Für einen Herzschlag kroch Lir weiterhin schweigend durch den Schacht, sodass Niek bereits glaubte, dass er nicht mehr antworten würde, doch dann offenbarte er knapp: „Ja."

Jeder seiner Muskeln spannte sich vor Wut an, sodass Nieks Krallen Furchen durch den Stein zogen. Er überlegte, was er sagen könnte, um seinem neuen Kameraden beiseitezustehen, aber er wusste, dass keine Worte dieser Welt rückgängig machen könnten, was Lir widerfahren war. Also sagte er lediglich: „Ich werde dafür sorgen, dass du nie wieder in Phorkys' Nähe musst."

Vor dem Schachtausgang stoppte Lir. Er half dem kleinen Mädchen dabei, an die Oberwelt zu klettern, dann wandte er sich lächelnd zu Niek um und hauchte: „Danke, dass du mir so n' guter Freund bist."

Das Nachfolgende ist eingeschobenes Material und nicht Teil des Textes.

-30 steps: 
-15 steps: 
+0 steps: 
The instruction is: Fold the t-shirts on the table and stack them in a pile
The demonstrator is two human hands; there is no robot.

Er gab Niek nicht die Chance zu reagieren, sondern folgte Nele sogleich an die frische Luft.

Niek lächelte schwach und folgte dem anderen. Dann rannten sie zu dritt in den Schutz des Dickichts und kehrten auf direktem Weg zurück zu der Stelle, an der die anderen auf sie warteten – gleich neben der Schneise.

Die meisten der geretteten Gruppe waren bereits mit X und Freyning fortgeflogen.

Nur noch die Aufständler, sowie Alea, ihr Freund und die Tante von Nele waren zurückgeblieben. Samira lief Nele vor Freude weinend entgegen, als sie das Kind im Wald erblickte. Sie drückte die kleine, dürre Gestalt schluchzend an sich und wiegte sie in ihren Armen.